Find the line holding "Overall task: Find" in the entries below. Give it again exactly, along with every line after it up to and including the line holding "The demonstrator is".

* _Excerpted records_
■ ■ ■ ■
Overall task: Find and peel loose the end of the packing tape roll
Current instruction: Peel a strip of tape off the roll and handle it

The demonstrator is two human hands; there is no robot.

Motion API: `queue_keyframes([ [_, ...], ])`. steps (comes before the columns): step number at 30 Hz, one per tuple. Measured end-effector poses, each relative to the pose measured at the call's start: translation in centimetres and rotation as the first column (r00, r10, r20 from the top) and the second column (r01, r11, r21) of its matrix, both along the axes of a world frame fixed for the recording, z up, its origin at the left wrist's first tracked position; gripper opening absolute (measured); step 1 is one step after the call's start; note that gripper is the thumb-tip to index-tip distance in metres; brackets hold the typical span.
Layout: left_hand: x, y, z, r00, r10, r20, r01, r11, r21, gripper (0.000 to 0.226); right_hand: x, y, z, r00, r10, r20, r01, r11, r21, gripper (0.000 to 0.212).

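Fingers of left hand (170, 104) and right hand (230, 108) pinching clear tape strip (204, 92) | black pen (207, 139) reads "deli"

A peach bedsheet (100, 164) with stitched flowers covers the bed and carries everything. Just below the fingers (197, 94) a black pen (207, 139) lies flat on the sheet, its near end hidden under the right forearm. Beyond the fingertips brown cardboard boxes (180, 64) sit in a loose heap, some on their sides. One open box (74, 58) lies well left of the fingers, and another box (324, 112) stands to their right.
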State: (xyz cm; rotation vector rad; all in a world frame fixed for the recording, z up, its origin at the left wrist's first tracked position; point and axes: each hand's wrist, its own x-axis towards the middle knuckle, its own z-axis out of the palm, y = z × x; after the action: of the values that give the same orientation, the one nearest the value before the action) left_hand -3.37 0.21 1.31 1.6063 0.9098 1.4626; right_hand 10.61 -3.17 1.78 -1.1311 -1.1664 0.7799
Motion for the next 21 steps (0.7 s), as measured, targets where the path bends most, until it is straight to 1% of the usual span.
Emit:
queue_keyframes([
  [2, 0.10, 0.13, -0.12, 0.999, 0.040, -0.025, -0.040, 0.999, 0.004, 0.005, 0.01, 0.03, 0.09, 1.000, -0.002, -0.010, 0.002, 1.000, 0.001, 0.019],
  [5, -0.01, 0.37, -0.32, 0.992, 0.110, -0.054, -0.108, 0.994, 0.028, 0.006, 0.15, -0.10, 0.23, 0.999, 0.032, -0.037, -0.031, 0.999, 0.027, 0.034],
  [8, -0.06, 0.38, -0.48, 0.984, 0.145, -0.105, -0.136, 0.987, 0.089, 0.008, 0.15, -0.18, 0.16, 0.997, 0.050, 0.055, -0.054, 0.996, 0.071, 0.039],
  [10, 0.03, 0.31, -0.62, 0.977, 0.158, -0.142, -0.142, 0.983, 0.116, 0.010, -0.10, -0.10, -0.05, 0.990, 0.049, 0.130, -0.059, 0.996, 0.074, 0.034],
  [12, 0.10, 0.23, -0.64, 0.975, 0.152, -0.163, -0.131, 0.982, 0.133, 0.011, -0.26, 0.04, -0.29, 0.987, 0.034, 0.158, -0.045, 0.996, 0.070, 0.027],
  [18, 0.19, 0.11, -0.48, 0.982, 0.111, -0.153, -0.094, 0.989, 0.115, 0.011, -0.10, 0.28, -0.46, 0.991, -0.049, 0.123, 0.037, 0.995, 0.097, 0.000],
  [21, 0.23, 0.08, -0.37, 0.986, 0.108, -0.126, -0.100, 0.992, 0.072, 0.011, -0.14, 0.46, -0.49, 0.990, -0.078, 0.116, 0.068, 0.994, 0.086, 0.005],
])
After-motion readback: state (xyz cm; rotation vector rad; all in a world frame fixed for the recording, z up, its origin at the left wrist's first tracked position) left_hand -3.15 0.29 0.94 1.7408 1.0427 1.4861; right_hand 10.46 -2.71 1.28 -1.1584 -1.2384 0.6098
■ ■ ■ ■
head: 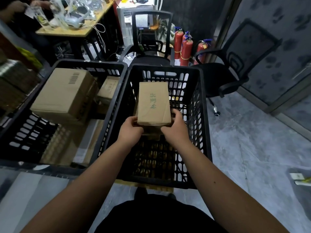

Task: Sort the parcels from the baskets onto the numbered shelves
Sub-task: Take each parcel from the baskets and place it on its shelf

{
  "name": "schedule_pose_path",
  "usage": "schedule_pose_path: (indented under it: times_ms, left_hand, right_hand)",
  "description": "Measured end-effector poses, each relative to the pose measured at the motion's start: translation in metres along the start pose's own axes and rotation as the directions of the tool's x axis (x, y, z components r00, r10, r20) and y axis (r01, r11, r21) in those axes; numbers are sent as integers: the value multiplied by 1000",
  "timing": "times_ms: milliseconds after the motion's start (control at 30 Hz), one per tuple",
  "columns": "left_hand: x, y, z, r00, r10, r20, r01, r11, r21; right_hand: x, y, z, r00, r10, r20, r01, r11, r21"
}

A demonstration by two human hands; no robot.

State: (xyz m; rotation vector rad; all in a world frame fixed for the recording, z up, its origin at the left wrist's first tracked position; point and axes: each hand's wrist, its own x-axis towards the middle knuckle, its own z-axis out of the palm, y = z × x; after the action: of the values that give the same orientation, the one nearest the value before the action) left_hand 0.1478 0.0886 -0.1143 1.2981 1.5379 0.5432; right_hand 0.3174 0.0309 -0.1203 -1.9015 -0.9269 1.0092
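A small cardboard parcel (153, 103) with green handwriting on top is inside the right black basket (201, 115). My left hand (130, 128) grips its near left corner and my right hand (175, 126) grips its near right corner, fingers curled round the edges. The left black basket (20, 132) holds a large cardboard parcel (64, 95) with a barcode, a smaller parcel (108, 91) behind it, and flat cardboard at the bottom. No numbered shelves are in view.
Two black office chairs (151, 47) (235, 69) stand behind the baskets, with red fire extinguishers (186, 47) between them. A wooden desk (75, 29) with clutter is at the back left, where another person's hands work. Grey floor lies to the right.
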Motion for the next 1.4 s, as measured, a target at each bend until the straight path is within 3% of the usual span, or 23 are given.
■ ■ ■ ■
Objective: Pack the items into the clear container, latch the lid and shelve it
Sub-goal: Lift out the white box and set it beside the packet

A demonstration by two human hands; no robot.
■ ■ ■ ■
* _Exercise output_
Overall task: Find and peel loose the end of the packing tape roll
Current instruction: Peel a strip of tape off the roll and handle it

The demonstrator is two human hands; there is no robot.

This exercise has nothing more to it.